TASK — Wherever a line in the data holds the word "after", pull that line out.

DATA EXTRACT —
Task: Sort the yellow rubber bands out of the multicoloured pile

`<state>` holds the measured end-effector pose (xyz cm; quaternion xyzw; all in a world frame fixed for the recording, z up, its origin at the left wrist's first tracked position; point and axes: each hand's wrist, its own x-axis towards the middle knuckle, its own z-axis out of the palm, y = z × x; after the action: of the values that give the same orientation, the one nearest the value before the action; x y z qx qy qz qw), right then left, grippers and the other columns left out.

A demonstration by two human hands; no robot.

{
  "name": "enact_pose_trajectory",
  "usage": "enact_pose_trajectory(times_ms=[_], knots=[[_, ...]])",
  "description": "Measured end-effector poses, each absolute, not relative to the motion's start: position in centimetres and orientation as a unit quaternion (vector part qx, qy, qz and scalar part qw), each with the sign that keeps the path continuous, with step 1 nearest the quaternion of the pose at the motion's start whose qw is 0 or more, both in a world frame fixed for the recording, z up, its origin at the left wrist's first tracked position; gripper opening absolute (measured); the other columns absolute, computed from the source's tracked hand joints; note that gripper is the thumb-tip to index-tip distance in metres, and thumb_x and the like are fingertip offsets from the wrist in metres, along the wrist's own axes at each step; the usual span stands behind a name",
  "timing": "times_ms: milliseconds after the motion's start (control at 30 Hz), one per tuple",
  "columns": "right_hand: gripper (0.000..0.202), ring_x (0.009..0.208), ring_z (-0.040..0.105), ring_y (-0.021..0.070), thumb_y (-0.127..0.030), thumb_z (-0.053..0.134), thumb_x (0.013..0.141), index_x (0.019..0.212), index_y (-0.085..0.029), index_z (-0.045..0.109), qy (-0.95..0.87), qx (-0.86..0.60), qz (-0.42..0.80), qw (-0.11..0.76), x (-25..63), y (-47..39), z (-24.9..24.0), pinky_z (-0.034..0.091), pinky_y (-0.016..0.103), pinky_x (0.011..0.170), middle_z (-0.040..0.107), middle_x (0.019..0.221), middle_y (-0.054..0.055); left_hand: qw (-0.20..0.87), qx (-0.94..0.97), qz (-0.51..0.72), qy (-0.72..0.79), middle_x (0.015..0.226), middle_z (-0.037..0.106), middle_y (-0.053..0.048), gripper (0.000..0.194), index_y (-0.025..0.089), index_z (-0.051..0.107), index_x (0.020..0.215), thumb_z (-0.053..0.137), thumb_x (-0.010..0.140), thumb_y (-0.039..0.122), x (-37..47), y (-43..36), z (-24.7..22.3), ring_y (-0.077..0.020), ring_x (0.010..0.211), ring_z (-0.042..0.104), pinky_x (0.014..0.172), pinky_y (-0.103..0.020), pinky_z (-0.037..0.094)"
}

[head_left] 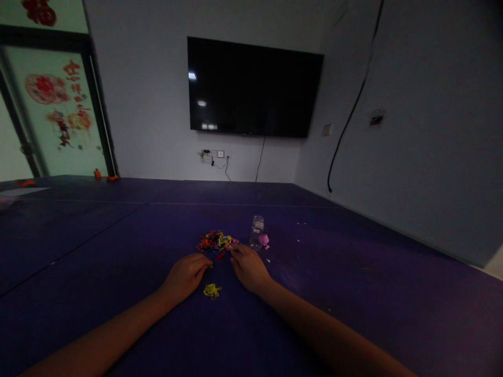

WRITTEN ANSWER —
`<state>` holds the measured end-effector pose (xyz cm; quaternion xyzw; all in a world frame fixed for the recording, z up, its origin at the left wrist's first tracked position; point and axes: each hand's wrist, its own x-axis towards the middle knuckle, its own z-axis out of the palm, y = z × x; after the action: of the values that give the same orientation, the one nearest the value before the action; x y z qx qy qz qw), right then left, grippers and the other columns left out.
  "timing": "times_ms: milliseconds after the motion's start (control at 30 Hz), one per tuple",

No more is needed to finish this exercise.